いまさらですが気になる事なので書いておきます。



以前、奈良県で警察官が、パトカーに衝突、急発進を繰り返す逃走車に発砲して、助手席の男が死んだ事件で裁判があった。


1審、2審無罪、2014年12月に最高裁が検察役の上告を棄却し、警察官の無罪判決が確定した。

一部に誤解として、「警察官職務執行法に基づく武器使用だから、殺意があったら違法となる」というものがあった。つまり警察だから、という理由のよう。

正確ではありません。

この事件の場合は、拳銃の使用が警察官職務執行法第7条の規定の
「犯人の逮捕もしくは逃走の防止、」のための発砲と考えられ殺意があれば違法とみるべきと検察官役が主張したからです。

「犯人の逮捕、逃走の防止のため」 の発砲の場合は、法律の目的、要件から言って殺意があるなら違法とみるべきでしょう。
ちなみにこの事件では殺意そのものが無い、と判断されて無罪でした。


しかし特に「自己もしくは他人に対する防護、」のための発砲の場合、殺意があるからと必ずしも違法となりません。

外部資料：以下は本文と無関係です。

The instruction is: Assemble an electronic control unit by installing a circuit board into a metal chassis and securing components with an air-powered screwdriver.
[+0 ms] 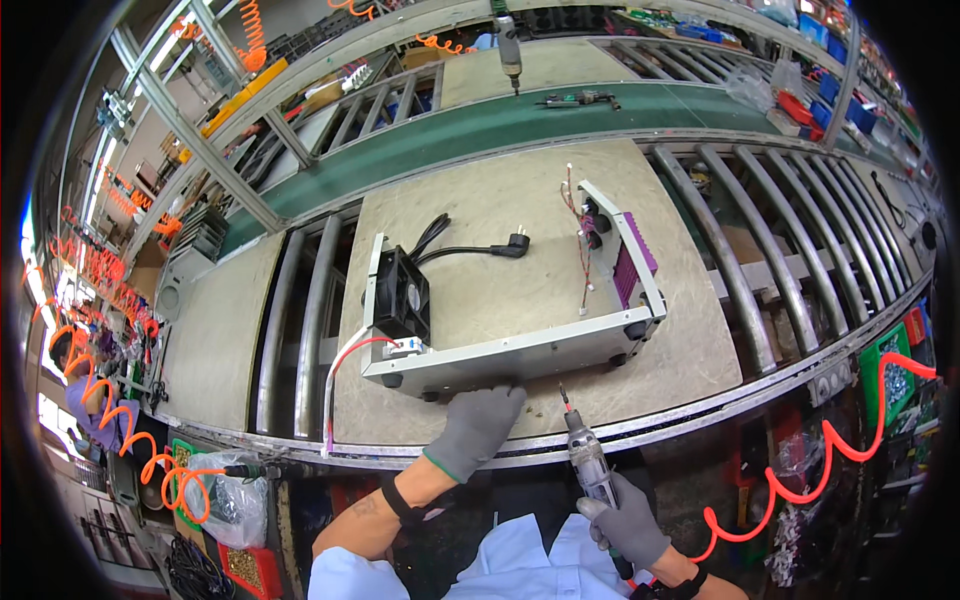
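Several steel rollers (281, 330) flank a worn beige board (480, 205) at centre, bearing an open grey metal chassis (500, 355). Left grey-gloved hand (475, 430), lower centre: fingers curled at the chassis's near edge, contents indeterminable. Right grey-gloved hand (630, 520), lower right: clasps a grey power screwdriver (590, 465). Black square fan (400, 290): chassis, left.

And here's a pale blue shirt (545, 575), with a pointed collar (522, 537) up top! Ahead of that shirt, to its left, the left hand (476, 430) comes gloved in plain grey, green hem (446, 468) circling the cuff, then a black wristband (402, 500) between glove and short blue sleeve (345, 574). Over to the shirt's right, the right hand (628, 522): grey glove again, and another black band (686, 584) at the wrist!
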Available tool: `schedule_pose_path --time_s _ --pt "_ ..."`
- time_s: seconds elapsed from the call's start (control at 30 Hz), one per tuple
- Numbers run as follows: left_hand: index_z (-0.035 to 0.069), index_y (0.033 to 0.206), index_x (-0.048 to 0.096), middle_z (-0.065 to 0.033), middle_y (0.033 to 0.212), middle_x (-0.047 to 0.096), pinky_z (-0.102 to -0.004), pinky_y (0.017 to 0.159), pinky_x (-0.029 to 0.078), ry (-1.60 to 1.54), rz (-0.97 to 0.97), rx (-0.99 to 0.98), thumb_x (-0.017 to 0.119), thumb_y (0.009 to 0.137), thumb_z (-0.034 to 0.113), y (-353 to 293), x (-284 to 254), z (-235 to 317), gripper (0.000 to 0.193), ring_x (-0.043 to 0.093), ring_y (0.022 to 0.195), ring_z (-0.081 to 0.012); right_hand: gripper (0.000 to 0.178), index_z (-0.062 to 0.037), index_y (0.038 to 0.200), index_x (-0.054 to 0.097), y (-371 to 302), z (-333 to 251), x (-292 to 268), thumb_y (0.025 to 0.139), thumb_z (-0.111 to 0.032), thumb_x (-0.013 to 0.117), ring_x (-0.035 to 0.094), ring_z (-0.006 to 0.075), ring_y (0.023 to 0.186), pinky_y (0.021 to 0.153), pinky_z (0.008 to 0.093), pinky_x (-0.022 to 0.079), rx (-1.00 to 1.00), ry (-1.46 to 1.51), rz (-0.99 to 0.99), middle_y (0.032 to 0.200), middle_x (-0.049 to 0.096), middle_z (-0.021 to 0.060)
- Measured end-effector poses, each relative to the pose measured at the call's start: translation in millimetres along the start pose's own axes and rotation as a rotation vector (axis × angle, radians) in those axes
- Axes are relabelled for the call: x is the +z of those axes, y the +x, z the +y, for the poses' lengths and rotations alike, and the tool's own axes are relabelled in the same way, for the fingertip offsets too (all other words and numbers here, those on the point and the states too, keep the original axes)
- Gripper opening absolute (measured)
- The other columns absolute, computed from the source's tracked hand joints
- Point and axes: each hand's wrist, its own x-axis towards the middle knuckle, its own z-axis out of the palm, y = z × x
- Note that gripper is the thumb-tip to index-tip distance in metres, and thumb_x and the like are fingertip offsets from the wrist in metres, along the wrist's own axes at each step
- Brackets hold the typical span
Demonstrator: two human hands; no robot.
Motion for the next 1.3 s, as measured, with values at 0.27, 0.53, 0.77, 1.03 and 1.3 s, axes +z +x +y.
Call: schedule_pose_path --time_s 0.27,0.53,0.77,1.03,1.3 --pt "0.002 0.111 0.069 -0.0091 0.085 0.066 -0.0343 0.066 0.057 -0.642 0.223 0.101 0.065 0.093 0.006 8 -93 -1 0.019 0.069 0.071 -0.0221 0.042 -0.0025 0.119 0.057 12 -4 4 0.091 -0.028 0.075 0.056 0.0078 0.055 0.046 0.0257 0.047 -0.034 0.027 0.024 0.077 0.058 0.0025" --pt "0.000 0.112 0.069 -0.0083 0.102 0.073 -0.0243 0.061 0.056 -1.118 -0.242 -0.508 0.065 0.100 0.018 110 -161 -51 0.023 0.073 0.079 -0.0134 0.042 -0.0033 0.118 0.057 15 -2 8 0.090 -0.030 0.076 0.056 0.0081 0.055 0.047 0.0263 0.047 -0.066 0.036 0.031 0.075 0.058 0.0028" --pt "-0.001 0.111 0.069 -0.0098 0.102 0.075 -0.0241 0.064 0.059 -1.079 -0.675 -0.464 0.065 0.100 0.020 173 -109 -68 0.024 0.074 0.080 -0.0137 0.045 -0.0014 0.120 0.059 19 3 11 0.088 -0.028 0.078 0.056 0.0080 0.059 0.052 0.0273 0.048 -0.040 0.088 0.053 0.080 0.060 0.0032" --pt "0.000 0.104 0.075 -0.0084 0.095 0.075 -0.0272 0.070 0.062 -0.993 -1.047 -0.315 0.070 0.095 0.021 196 -46 -60 0.023 0.071 0.076 -0.0128 0.039 -0.0038 0.114 0.057 25 4 18 0.088 -0.022 0.078 0.055 0.0105 0.053 0.047 0.0282 0.045 -0.080 0.056 0.100 0.075 0.059 0.0035" --pt "0.001 0.101 0.077 -0.0046 0.086 0.073 -0.0252 0.062 0.056 -0.981 -1.122 -0.242 0.078 0.089 0.025 186 -33 -47 0.027 0.066 0.071 -0.0100 0.049 -0.0021 0.132 0.056 22 -2 15 0.091 -0.022 0.073 0.057 0.0102 0.081 0.068 0.0283 0.050 -0.062 0.085 0.070 0.100 0.063 0.0035"
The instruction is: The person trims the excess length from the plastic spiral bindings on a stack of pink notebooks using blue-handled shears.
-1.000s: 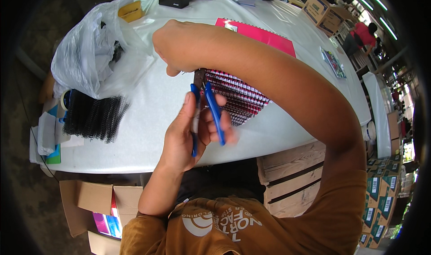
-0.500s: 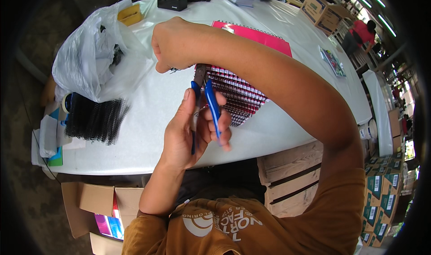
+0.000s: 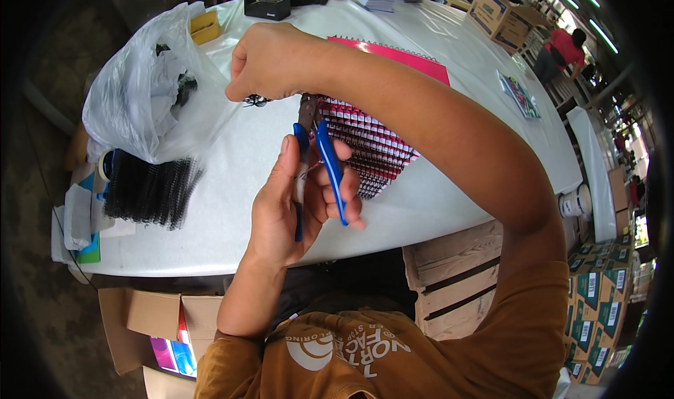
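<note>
My left hand (image 3: 281,202) is closed round the blue-handled pliers (image 3: 327,160), whose handles stand apart. Their dark jaws point away from me, up to the underside of my right wrist. Stretched across in front, my right hand (image 3: 263,62) is curled with its thumb and fingers together. Beneath it a tangle of black wire (image 3: 257,100) sticks out; the grip itself is hidden. Under my right forearm lie spiral-bound notebooks (image 3: 368,142), overlapping so their bound edges form rows. A pink notebook cover (image 3: 414,63) with a coil shows beyond that forearm.
Left on the white-covered table (image 3: 189,248) lie a plastic bag (image 3: 133,83) and a stack of black spiral coils (image 3: 151,192). A tape dispenser (image 3: 268,7) and yellow box (image 3: 205,27) stand at the back. An open carton (image 3: 151,311) sits below; a person (image 3: 565,51) is far right.
My right hand has shifted slightly left, and more of the black wire shows under it. The pliers in my left hand have moved a little left too.
</note>
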`<state>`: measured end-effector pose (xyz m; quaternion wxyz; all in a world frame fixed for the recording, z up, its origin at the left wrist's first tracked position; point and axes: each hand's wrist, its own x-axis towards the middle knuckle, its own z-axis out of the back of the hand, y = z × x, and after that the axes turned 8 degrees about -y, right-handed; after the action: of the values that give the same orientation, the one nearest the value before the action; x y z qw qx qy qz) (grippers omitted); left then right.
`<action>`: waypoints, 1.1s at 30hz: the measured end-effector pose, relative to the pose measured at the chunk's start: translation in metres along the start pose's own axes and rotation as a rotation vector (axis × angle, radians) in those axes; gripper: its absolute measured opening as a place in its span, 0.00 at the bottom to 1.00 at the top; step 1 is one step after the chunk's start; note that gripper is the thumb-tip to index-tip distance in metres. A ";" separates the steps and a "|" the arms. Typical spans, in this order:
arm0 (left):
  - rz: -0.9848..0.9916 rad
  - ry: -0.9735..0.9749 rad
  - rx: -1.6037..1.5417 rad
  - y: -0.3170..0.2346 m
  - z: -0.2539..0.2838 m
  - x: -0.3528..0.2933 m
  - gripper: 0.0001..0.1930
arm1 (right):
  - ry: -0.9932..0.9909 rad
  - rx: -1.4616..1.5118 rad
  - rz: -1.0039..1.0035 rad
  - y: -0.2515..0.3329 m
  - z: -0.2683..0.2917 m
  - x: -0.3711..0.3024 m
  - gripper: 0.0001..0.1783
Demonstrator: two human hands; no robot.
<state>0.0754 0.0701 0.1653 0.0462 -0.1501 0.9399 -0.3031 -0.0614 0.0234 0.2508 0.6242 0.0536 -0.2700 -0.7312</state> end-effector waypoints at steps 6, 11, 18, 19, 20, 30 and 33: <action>-0.034 0.053 0.042 0.004 0.011 -0.007 0.30 | -0.076 0.117 -0.030 0.000 0.007 -0.005 0.14; -0.242 -0.391 0.793 -0.002 0.067 -0.024 0.29 | -0.314 0.422 0.034 0.010 0.021 -0.010 0.12; -0.473 -1.161 2.185 -0.005 0.204 -0.060 0.27 | -0.276 0.899 0.172 0.051 -0.045 -0.033 0.10; -0.601 -1.178 2.220 -0.004 0.211 -0.060 0.27 | -0.250 0.950 0.042 0.051 -0.063 -0.036 0.10; -0.703 -1.120 1.861 -0.007 0.207 -0.057 0.27 | -0.365 0.939 0.049 0.044 -0.091 -0.036 0.09; -0.383 -0.260 -0.522 -0.019 0.199 -0.003 0.23 | -0.573 0.436 0.113 0.002 -0.233 -0.027 0.12; -0.320 -0.479 -0.571 -0.043 0.220 0.029 0.25 | -0.681 0.439 0.122 0.015 -0.217 -0.016 0.19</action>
<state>0.0980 -0.0947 0.0116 0.1724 -0.3678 0.9137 0.0103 0.0458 -0.0336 0.0699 0.5150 -0.0759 -0.6135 -0.5938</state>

瀬戸内シージャック事件はじめいくつかの判例でそのような判断も出ているし、法律論から言っても当然。

状況によれば射殺せざるをえないこともあり得ます。


たとえば2012年に淀川で起きた警察官の発砲事件なんかはおそらく「自己もしくは他人に対する防護」のための発砲と考えられ、かつ危害許容要件の正当防衛も満たしていると考えられているのでしょう。

この事件では車で警察官に急発進、パトカーに衝突を繰り返した男に向けて、警察官が拳銃3発を発砲、死亡させています。


まだ詳しく検証中なのかもしれませんが、いまのところ特に処分があるという情報はないです。

法令による発砲行為とみなされているのでしょう。